Dengan data terbaru ini maka kita mampu merekonstruksikan datangnya 
air ke Bumi dengan sedikit lebih baik. Peristiwa tersebut terjadi pada 
saat Periode Hantaman Besar, yang disebabkan oleh migrasi planet–planet 
gas. Saturnus, Uranus dan Neptunus purba bergerak lebih menjauh terhadap
 Matahari dibanding lokasi pembentukannya, sementara Jupiter purba 
justru sebaliknya yakni lebih mendekat ke Matahari. Migrasi ini 
menyebabkan planetisimal–planetisimal mini yang berada di antaranya 
dipaksa hengkang dari lokasi pembentukannya. Sebagian dihentakkan keluar
 menjauhi Matahari hingga menyusun sabuk Kuiper–Edgeworth. Namun 
sebagian lainnya dipaksa melesat menuju kawasan tata surya bagian dalam 
sehingga menghujani planet–planet terestrial.
Pada periode ini, Bumi diperkirakan menerima sedikitnya 70 trilyun 
ton air, yang memungkinkan untuk menciptakan samudera pertama. 
Planet–planet terestrial lainnya pun mengalami hal serupa.
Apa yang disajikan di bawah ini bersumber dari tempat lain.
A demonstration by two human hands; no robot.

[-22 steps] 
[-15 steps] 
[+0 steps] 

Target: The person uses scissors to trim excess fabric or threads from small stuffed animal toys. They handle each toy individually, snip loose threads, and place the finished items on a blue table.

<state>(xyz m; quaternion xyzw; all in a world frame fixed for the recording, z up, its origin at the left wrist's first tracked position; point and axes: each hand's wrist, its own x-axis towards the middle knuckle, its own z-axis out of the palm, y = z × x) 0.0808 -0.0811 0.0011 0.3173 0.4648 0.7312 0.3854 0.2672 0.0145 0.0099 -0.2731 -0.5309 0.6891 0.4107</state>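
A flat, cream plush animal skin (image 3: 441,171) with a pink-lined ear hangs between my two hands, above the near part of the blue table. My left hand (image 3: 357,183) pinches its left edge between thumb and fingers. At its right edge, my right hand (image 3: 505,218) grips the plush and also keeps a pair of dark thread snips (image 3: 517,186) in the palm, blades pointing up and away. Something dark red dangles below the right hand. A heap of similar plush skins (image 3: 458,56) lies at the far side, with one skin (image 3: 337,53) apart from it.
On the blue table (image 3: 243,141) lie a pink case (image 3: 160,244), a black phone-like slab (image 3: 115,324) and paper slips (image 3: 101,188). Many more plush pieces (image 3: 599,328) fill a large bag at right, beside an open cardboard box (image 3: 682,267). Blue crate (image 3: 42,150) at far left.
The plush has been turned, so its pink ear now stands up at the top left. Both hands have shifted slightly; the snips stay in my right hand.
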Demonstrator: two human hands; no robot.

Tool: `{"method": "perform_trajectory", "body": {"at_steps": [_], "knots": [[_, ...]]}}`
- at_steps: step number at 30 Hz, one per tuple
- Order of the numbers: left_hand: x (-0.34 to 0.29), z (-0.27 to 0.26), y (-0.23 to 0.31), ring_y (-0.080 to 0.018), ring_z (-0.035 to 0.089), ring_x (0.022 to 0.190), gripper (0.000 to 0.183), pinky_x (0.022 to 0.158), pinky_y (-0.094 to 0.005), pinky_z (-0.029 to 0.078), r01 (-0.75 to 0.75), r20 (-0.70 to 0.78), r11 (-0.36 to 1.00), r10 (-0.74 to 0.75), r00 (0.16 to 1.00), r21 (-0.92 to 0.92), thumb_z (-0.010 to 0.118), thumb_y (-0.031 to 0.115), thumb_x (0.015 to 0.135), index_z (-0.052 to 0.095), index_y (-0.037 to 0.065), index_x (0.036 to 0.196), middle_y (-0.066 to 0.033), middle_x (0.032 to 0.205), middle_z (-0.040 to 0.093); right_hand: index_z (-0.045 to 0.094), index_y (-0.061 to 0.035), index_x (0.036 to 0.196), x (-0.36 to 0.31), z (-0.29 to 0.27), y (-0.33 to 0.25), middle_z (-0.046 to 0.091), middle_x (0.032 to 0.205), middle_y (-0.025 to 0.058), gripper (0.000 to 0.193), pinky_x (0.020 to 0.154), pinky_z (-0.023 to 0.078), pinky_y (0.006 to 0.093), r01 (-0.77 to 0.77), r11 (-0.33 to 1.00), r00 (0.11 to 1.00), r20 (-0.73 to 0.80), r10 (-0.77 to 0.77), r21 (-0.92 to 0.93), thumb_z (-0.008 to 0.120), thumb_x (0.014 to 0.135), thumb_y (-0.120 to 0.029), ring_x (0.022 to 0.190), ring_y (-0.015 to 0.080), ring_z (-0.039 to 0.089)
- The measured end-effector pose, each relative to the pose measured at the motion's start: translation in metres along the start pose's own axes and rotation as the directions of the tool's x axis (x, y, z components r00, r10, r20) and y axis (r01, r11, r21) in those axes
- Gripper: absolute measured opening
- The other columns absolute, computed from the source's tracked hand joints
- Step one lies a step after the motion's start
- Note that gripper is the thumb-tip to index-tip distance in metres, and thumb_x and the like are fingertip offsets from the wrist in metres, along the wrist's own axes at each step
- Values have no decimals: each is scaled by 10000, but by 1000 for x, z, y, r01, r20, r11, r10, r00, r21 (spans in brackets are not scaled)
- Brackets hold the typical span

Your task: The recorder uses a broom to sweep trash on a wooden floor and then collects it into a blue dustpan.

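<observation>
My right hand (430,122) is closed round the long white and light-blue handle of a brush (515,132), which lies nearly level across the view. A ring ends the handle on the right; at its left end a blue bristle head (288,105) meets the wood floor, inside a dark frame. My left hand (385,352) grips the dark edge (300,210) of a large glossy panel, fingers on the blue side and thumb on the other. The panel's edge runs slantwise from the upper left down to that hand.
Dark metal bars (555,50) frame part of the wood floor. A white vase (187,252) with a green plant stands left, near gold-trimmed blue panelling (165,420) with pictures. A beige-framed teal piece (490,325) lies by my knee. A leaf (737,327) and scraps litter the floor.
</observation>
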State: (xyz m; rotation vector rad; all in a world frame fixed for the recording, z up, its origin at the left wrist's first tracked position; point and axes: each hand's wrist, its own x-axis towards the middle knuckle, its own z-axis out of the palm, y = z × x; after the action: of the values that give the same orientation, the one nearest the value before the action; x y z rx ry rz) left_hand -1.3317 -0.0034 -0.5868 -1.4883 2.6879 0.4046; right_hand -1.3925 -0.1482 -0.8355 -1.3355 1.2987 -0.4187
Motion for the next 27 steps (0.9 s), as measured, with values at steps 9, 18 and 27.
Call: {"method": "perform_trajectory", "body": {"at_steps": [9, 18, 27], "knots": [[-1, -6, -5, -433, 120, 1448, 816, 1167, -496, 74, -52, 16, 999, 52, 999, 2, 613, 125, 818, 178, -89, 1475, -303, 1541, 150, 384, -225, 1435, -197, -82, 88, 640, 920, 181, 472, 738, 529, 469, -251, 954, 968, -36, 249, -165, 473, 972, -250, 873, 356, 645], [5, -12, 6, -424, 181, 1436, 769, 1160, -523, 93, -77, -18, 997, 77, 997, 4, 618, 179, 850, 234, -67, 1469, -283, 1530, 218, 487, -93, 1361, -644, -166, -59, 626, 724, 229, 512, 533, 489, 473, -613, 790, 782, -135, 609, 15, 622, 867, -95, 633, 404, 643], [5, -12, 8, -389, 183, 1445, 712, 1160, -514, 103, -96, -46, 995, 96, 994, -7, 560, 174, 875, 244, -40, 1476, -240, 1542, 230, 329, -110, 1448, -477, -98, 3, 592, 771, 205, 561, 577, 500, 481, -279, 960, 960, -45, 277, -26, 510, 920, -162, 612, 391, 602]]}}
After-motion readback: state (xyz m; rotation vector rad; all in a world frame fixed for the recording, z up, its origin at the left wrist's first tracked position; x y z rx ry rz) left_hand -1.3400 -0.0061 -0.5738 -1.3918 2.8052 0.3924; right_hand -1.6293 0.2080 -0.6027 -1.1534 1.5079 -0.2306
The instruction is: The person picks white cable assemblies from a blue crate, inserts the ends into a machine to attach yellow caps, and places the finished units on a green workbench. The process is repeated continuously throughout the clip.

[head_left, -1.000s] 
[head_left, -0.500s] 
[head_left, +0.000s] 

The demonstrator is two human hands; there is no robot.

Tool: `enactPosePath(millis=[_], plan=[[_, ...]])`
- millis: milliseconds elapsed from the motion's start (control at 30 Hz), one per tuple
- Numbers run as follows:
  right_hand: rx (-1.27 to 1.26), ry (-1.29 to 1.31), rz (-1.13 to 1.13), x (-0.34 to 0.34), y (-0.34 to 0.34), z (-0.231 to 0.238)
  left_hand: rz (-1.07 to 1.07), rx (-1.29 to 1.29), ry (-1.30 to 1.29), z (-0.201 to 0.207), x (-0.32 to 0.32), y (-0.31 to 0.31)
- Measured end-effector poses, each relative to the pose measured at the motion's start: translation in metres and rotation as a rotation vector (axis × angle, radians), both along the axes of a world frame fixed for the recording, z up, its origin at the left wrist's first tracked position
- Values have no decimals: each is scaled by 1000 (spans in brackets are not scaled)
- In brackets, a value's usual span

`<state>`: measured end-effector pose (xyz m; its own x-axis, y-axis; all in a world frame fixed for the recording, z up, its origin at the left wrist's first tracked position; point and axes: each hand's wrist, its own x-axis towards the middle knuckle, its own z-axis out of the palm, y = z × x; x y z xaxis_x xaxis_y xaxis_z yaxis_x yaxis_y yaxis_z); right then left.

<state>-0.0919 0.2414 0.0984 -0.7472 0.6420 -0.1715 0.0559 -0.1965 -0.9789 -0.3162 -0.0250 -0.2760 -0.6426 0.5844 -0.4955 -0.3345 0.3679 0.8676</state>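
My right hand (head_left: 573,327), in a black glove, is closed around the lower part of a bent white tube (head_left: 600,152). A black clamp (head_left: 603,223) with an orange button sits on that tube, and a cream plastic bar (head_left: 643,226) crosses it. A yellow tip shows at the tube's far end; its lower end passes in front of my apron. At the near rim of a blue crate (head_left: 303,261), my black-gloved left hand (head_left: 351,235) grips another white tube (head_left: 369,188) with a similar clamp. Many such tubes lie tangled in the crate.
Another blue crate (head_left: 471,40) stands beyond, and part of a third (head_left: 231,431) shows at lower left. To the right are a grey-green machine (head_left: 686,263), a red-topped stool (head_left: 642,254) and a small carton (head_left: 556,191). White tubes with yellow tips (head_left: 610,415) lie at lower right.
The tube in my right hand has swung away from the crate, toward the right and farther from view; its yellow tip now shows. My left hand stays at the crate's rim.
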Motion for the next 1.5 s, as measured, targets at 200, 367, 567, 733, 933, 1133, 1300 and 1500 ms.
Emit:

Hanya saja 
baik Mars, Venus maupun Merkurius tidaklah seberuntung Bumi sehingga air
 tak dapat bertahan lama di permukaan planet–planet tersebut.
http://langitselatan.com/2011/10/07/komet-dan-samudera-sebuah-benang-merah/ 
 
 
 
 
0 Komentar:
Posting Komentar
Kehormatan buat kami jika selesai baca Anda beri komentar atas Artikel ini....tapi, Mohon Maaf kawan Komentarnya yang sopan ya....he..he..he..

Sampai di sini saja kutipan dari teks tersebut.